TRY IT: The output is the lines below from the one with "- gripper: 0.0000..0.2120" through the one with "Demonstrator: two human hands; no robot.", both included, printed exactly and with no other line.

____ GIVEN DATA

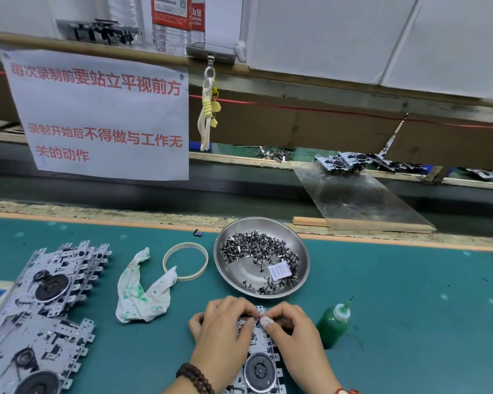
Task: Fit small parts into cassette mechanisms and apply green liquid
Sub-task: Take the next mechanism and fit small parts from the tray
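Teal matting covers the work table, and near its front edge lies a silver metal cassette mechanism with a black round flywheel, flat between both hands. The left hand curls over the mechanism's upper left part, fingers bent and close together, their tips meeting the right hand's at the top edge. The right hand comes in from the other side, thumb and forefinger pinched together at that same spot; whether a small part sits between them cannot be told.

Just right of the right hand stands a green liquid squeeze bottle with a white collar and thin nozzle, upright, with bare mat stretching well beyond it to the right. Just behind the hands sits a round stainless steel dish holding a heap of small dark metal parts and a white paper label. To the left lie a green-stained white rag, touching a thin cream ring, and further left a stack of silver cassette mechanisms running to the table's left edge. A wooden strip borders the mat's far edge.
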Action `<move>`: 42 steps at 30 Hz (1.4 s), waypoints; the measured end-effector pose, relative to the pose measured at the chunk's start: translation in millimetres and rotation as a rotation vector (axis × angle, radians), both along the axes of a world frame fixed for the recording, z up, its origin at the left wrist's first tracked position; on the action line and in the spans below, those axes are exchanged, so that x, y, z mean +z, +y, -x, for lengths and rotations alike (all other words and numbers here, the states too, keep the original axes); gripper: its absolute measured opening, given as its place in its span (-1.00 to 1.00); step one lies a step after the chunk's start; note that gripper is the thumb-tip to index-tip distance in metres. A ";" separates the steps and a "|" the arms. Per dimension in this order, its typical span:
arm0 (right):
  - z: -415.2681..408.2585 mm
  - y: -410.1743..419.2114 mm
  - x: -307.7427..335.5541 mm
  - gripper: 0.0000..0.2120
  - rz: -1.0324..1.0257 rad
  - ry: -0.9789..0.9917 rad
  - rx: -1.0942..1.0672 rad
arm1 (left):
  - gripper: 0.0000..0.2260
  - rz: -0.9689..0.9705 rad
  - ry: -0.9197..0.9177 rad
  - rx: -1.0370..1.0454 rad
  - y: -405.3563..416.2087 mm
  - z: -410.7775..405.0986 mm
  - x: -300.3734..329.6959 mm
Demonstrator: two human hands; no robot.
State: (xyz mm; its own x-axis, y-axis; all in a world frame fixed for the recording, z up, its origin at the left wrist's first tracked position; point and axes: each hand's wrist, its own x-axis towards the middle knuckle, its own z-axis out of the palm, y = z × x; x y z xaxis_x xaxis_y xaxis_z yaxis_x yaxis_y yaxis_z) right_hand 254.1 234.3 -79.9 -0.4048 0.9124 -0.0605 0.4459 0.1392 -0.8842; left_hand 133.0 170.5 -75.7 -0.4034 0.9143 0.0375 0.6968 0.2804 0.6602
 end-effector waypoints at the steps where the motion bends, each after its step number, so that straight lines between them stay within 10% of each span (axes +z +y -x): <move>1: -0.2 0.1 -0.3 -0.84 0.008 0.003 -0.001 | -0.88 -0.004 0.007 -0.013 0.8 0.2 0.3; 42: 6.5 -8.3 -1.9 -0.75 0.291 0.274 -0.138 | -0.85 -0.056 -0.054 -0.033 0.2 1.0 -6.7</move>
State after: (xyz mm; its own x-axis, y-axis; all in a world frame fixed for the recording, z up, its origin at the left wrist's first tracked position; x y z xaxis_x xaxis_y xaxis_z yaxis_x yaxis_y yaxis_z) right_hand 247.6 226.0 -81.8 -0.3170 0.9199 -0.2308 0.1857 -0.1785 -0.9663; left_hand 132.0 170.7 -82.4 -0.3758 0.9242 0.0679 0.6682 0.2195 0.7109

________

ANSWER BOX:
  - gripper: 0.0000..0.2120
  - rz: -1.0324..1.0257 rad
  - ry: -0.9789..0.9917 rad
  - rx: -1.0942..1.0672 rad
arm1 (left):
  - gripper: 0.0000..0.2260
  - rz: -0.9689..0.9705 rad
  - ry: -0.9197..0.9177 rad
  - rx: -1.0370..1.0454 rad
  - y: -405.3563..416.2087 mm
  - z: -410.7775..405.0986 mm
  - x: -300.3734..329.6959 mm
Demonstrator: two human hands; no robot.

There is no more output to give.